И строгий воин делал шаг вперед, меч его описывал широкую блестящую дугу и отрубал голову медсестры напрочь. Маленький Гошка говорил спасибо, ему становилось хорошо, он засыпал. Суровый и большой воин Игорь стоял у его изголовья и охранял его сон. Правда, на следующий день медсестра появлялась снова – голова у нее отрастала очень быстро, – и снова приходилось звать воина с мечом.
А потом воин вдруг перестал появляться. И уколы перестали делать. А еще Гошка обнаружил, что он единственный умный в палате, а все остальные пять мальчишек – дураки.
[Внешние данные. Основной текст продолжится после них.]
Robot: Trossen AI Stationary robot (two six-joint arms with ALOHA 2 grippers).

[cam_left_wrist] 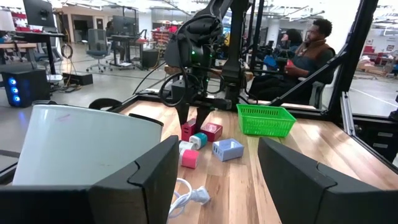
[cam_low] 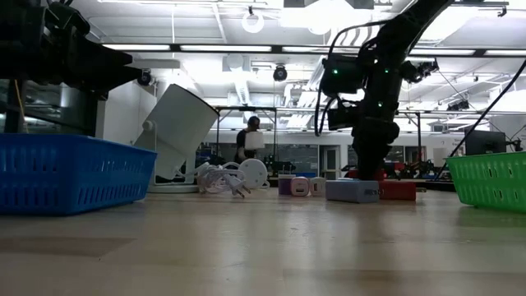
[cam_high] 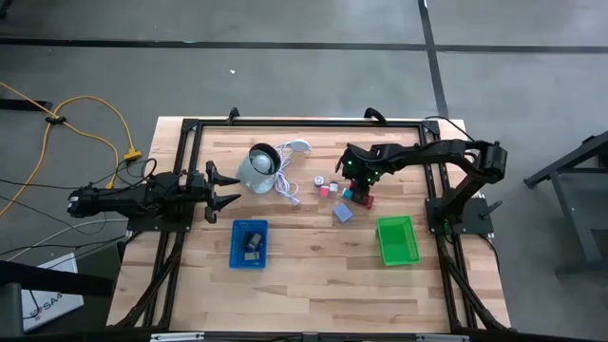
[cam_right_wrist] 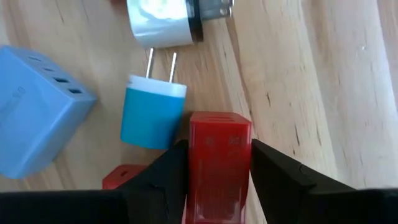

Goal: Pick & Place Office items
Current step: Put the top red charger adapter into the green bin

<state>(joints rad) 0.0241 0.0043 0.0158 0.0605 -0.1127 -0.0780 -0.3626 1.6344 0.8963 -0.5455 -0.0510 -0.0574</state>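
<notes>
My right gripper (cam_high: 358, 193) reaches down into a cluster of small blocks mid-table and is shut on a red block (cam_right_wrist: 219, 168). Beside it lie a teal block with prongs (cam_right_wrist: 149, 118), a pale-blue block (cam_right_wrist: 34, 127), a white piece (cam_right_wrist: 163, 22) and a second red piece (cam_right_wrist: 121, 177). The left wrist view also shows a pink block (cam_left_wrist: 189, 158). A dark clip-like piece (cam_high: 252, 238) lies in the blue tray (cam_high: 235, 255). My left gripper (cam_high: 237, 189) waits open at the table's left side, next to the grey-white round object (cam_high: 256, 171). My right gripper pinches the red block by its two long side faces (cam_right_wrist: 194, 163), one finger (cam_right_wrist: 158, 180) on each side. The fingers come from above, pointing down. The block stands upright between them. Whether its lower end rests on the table or is lifted, I cannot tell.
The green tray (cam_high: 397, 240) sits toward the near right of the cluster, the blue tray toward the near left. A white cord (cam_high: 288, 185) trails from the round object toward the blocks. People sit in the room beyond the table (cam_left_wrist: 311, 43).
</notes>
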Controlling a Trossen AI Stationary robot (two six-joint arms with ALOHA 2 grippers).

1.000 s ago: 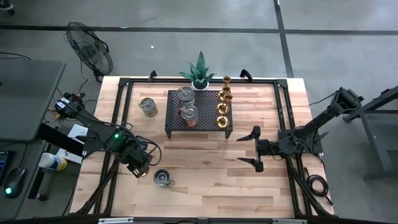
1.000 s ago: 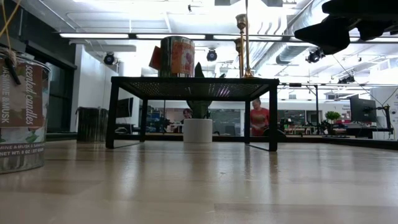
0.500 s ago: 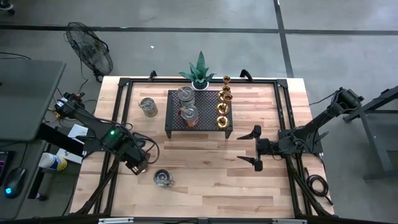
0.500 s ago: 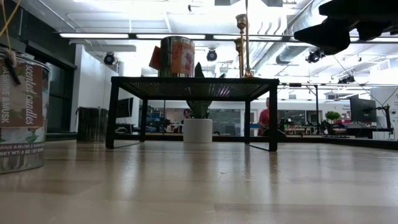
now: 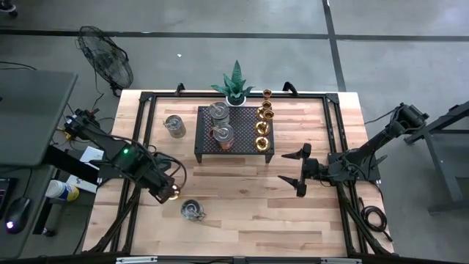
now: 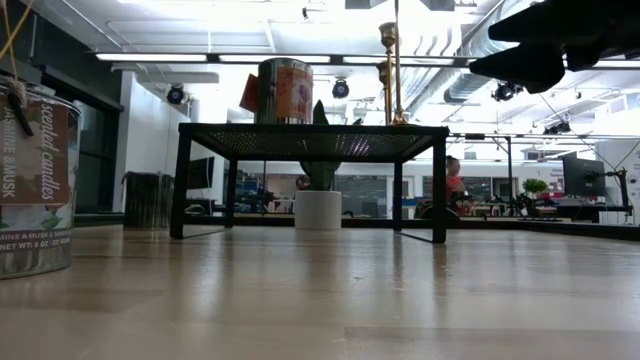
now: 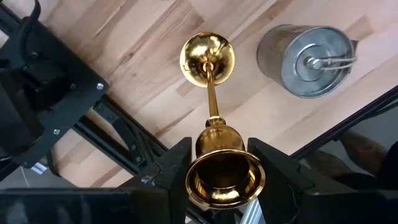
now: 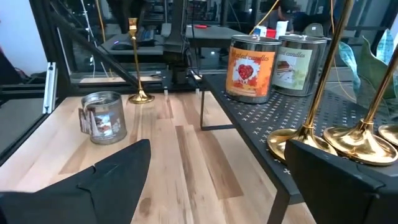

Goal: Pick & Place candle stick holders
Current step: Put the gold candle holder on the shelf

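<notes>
The left gripper (image 7: 217, 163) is clamped on the cup of a brass candlestick holder (image 7: 211, 112), whose round base rests on the wooden table (image 5: 242, 213) directly below it. A lidded candle tin (image 7: 309, 59) sits just beside. The right gripper (image 5: 300, 170) hangs wide and empty just short of the black rack (image 5: 209, 147), where four brass holders (image 5: 262, 128) still wait. Beyond lies a bright workshop.

Left arm reaches in from 9 o'clock, left gripper (image 5: 170, 192) low over the table's 8 o'clock area, jaws clamped on a brass candle stick holder (image 7: 214, 134) at its cup end. Right arm comes from 3 o'clock, right gripper (image 5: 300, 169) near centre-right, fingers spread wide, empty.
</notes>
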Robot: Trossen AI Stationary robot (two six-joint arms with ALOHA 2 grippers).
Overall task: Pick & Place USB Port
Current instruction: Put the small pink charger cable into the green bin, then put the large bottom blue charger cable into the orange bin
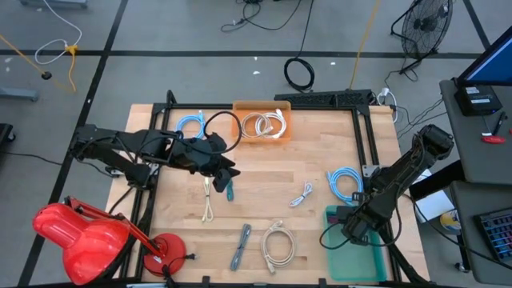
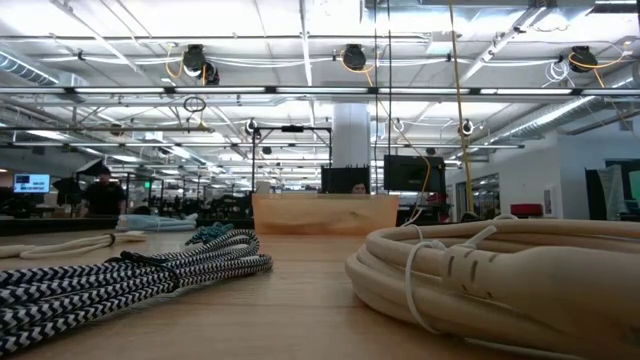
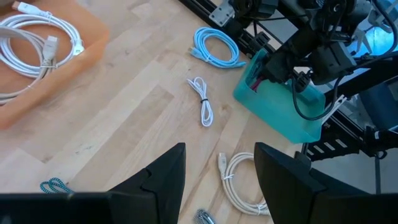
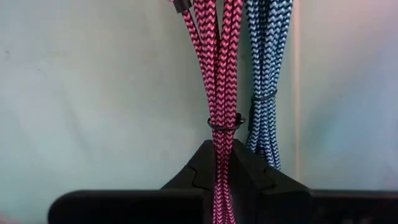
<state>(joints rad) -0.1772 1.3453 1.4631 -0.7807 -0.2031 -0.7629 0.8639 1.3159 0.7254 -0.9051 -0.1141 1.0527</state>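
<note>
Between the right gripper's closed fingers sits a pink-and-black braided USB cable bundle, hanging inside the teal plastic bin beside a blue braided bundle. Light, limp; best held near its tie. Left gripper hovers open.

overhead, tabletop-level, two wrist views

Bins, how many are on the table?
2. An orange plastic bin sits at the far edge of the wooden table, holding white coiled cables. A teal plastic bin sits at its near right corner; the right claw there grips a pink braided cable.
</note>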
И тогда пришел доктор и сказал, что Гошу скоро выпишут.
Игорь вспомнил слова доктора при выписке из больницы. Доктор разговаривал с папой. Папа сидел как мрачный, нахохлившийся, длинношеий журавль. Доктор хотел поговорить с папой наедине, без мальчика, но Гошка ужасно боялся, что папа снова уйдет и оставит его наедине с палатой, таблетками, уколами, дураками-психами. Он вцепился в большую руку папы, он дрожал, и папа сказал: "Пусть посидит с нами, все равно он ничего не поймет".
Гошка и вправду ничего не понял. Думал даже, что не запомнил – ан нет, слова доктора впечатались в память, остались там навеки, записались вместе с его обликом словно на видеокассету. Десятилетия эта кассета валялась на пыльной полке запертого чулана, а теперь объявилась вдруг сама по себе, вставилась в магнитофон и начала прокручиваться.
– Нам удалось добиться стадии ремисии, – сказал доктор в игоревой голове. – Полным выздоровлением это, конечно, не назовешь, но, э… – он покосился на мальчика, – сейчас можно сказать, что у него все в порядке. Интеллектуальная сфера не пострадала, Игорь может ходить в обычную школу. У него довольно любопытный тип заболевания…
– Любопытный? – перебил его папа. – Что же здесь может быть любопытного? Для кого любопытного? Для вас, врачей?
– Извините, минуточку, – доктор увлекся долгим сморканием в платок – не смущенно, чего ему было смущаться, скорее, профессионально уходя от ответа. – Знаете что, Михаил Алексеевич, я не буду загружать вас сложными психиатрическими терминами. Вот здесь, в выписке из истории болезни, все написано. Диагноз, результаты обследования, проведенное лечение, рекомендации. Да-да, почитайте.
– Здесь все непонятно, – растерянно заявил папа, уставившись сквозь очки на бумажку, испещренную фиолетовыми каракулями на неизвестном языке. – У вас что, почерк такой, или вы это нарочно? Что с ним дальше-то будет? Прогноз у него какой?
– У него – склонность к редким рецидивам, – сказал доктор, снова скосив глаз на Гошу. – Это хорошо, что редкие. Я даже не могу сказать, когда это проявится снова. Может быть, никогда. Обычно обострения провоцируются сильными психическими травмами – ну, например, как… э… такими, какая была на этот раз. Так что берегите мальчика. Чтобы не было у него сильных стрессов…
– Будем беречь, – заверил папа.
Однако в дальнейшем Гоше не понадобилась особая опека со стороны отца и тепличные, специально приспособленные условия. Из-за года, пропущенного по болезни, в новом классе он оказался старше и выше всех, что само по себе давало немалую фору. К тому же, тренировка по выживанию в психушке закалила его детский характер, обычные школьные неприятности казались по сравнению с этим сущей ерундой. Года через два Игорь совсем уже забыл о больнице, вычеркнул ее из памяти как позорный, недостойный факт. Наверное, те доктора ошиблись – он вылечился полностью и не заболеет уже больше никогда.